West Virginia Code
CHAPTER 41. WILLS.
ARTICLE 3. PROVISIONS AS TO CONSTRUCTION.
A will shall be construed, with reference to the estate comprised in it, to speak and take effect as if it had been executed immediately before the death of the testator, unless a contrary intention shall appear by the will.
A provision for or advancement to any person shall be deemed a satisfaction in whole or in part of a devise or bequest to such person, contained in a previous will, if it would be so deemed in case the devisee or legatee were the child of the testator; and whether he be a child or not, it shall be so deemed in all cases in which it shall appear from parol or other evidence to have been so intended.
If a devisee or legatee die before the testator, or be dead at the time of making of the will, leaving issue who survive the testator, such issue shall take the estate devised or bequeathed, as the devisee or legatee would have done if he had survived the testator, unless a different disposition thereof be made or required by the will. And if the devise or bequest be made to two or more persons jointly, and one or more of them die without issue, or be dead at the time of the making of the will, the part of the estate so devised or bequeathed to him or them shall not go to the other joint devisees or legatees, but shall, in the case of a devise, descend and pass to the heirs at law, and, in the case of a bequest, go and pass to the personal representative, of the testator, as if he had died intestate, unless the will otherwise provides.

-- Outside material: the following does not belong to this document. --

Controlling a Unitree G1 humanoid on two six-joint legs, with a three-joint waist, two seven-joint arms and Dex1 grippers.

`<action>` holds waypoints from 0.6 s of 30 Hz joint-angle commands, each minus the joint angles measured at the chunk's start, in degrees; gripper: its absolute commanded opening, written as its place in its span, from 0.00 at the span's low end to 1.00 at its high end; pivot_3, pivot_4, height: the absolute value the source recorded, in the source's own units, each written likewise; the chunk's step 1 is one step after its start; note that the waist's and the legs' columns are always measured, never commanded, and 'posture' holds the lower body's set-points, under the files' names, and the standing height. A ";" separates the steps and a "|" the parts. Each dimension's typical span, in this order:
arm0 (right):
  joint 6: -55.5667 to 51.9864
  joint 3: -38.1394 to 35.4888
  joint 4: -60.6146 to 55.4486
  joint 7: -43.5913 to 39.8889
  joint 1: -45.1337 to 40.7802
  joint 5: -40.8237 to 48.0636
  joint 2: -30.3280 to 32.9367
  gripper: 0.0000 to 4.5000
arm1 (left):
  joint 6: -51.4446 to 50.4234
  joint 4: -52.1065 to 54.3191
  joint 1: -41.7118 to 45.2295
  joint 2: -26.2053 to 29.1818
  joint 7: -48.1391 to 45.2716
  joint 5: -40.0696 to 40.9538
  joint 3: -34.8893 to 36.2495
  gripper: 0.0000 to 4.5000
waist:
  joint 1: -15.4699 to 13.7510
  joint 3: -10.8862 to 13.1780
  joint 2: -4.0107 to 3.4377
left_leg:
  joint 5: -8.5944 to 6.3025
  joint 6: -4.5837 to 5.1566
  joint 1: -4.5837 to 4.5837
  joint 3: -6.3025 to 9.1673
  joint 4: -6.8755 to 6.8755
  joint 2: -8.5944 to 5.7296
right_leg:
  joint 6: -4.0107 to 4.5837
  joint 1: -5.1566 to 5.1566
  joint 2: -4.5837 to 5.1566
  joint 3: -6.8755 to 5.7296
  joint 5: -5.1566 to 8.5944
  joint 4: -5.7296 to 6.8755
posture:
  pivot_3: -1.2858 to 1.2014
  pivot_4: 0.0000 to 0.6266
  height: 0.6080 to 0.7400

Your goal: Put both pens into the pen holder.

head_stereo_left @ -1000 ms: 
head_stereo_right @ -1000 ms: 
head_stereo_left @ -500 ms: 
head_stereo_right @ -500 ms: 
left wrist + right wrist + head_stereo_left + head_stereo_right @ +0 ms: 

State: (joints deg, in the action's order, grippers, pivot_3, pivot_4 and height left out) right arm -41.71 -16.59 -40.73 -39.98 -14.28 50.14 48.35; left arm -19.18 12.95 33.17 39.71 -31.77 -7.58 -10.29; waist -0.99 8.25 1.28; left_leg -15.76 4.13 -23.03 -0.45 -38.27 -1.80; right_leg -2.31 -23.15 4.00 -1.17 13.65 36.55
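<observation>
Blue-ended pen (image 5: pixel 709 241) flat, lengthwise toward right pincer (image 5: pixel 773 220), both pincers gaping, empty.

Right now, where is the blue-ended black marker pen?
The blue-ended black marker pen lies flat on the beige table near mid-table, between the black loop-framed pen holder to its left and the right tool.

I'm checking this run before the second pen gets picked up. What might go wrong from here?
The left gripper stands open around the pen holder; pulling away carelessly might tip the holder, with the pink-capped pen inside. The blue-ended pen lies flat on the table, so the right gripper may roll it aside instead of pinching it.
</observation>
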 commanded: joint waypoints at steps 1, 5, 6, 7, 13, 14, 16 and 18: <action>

Unless a contrary intention shall appear by the will, such real or personal estate, or interest therein, as shall be comprised in any devise or bequest in such will, which devise or bequest shall fail or be void, or be otherwise incapable of taking effect, shall, if the estate be real estate, be included in the residuary devise, or, if the estate be personal estate, in the residuary bequest, if any residuary devise or bequest be contained in such will, and, in the absence of such residuary devise or bequest, shall pass as in case of intestacy. However, when a devise or bequest shall be included in a residuary clause of the will, which devise or bequest shall fail or be void or be otherwise incapable of taking effect, it shall not pass as in case of intestacy but shall pass to the remaining residuary devisees or legatees or devisee or legatee, if any there be, in proportion to their respective shares or interests in the residue.
§41-3-5. Construction of devises in general terms.
A devise of the land of the testator, or of the land of the testator in any place, or in the occupation of any person mentioned in his will, or otherwise described in a general manner, and any other general devise which would describe a leasehold estate, if the testator had no freehold estate which could be described by it, shall be construed to include his leasehold estates, or any of them to which such description shall extend, as well as freehold estates, unless a contrary intention shall appear by the will.
A devise or bequest shall extend to any real or personal estate which the testator has power to appoint as he may think proper, and to which it would apply if the estate were his own property, and shall be construed to operate as an exercise of such power with respect to such property unless a contrary intention shall appear by the will of said testator, or unless:
(a) The instrument creating said power of appointment (whether said instrument was executed before or after the effective date of this section) provides that such power must be specifically referred to and expressly exercised; and
(b) The instrument creating said power of appointment contains a provision disposing of said real or personal estate in the event of the failure of the donee of the power to so exercise said power.
Notwithstanding any other provision of law, and notwithstanding there is no other ground of equity jurisdiction, courts possessing general equity powers shall have and take jurisdiction of a suit to construe an ambiguous will at the suit of the executor, or administrator with the will annexed, or of any beneficiary thereunder whose interests are affected by a construction of the ambiguous provision.
(a) A will may validly devise or bequeath property to the trustee of a trust established or to be established: (i) during the testator's lifetime by the testator, by the testator and some other person, or by some other person including a funded or unfunded life insurance trust, although the trustor has reserved any or all rights of ownership of the insurance contracts; or (ii) at the testator's death by the testator's devise to the trustee, if the trust is identified in the testator's will and its terms are set forth in a written instrument, other than a will, executed before, or concurrently with the execution of the testator's will or in another individual's will if that other individual has predeceased the testator, regardless of the existence, size, or character of the corpus of the trust. The devise or bequest is not invalid because the trust is amendable or revocable, or because the trust was amended after the execution of the will or the testator's death.
(b) Unless the testator's will provides otherwise, property devised or bequeathed to a trust described in subsection (a) is not held under a testamentary trust of the testator but it becomes a part of the trust to which it is devised or bequeathed, and must be administered and disposed of in accordance with the provisions of the governing instrument setting forth the terms of the trust, including any amendments thereto made before or after the testator's death.
(c) Unless the testator's will provides otherwise, a revocation or termination of the trust before the testator's death causes the devise or bequest to lapse.
Sections eight, nine, ten and eleven of this article apply to a will of a testator who dies after the effective date of this legislation.
Sections eight through eleven of this article shall be applied and construed to effectuate its general purpose to make uniform the law with respect to the subject of this legislation among states enacting it.
Sections eight through eleven of this article may be cited as the "Uniform Testamentary Additions to Trusts-Uniform Act (1991)".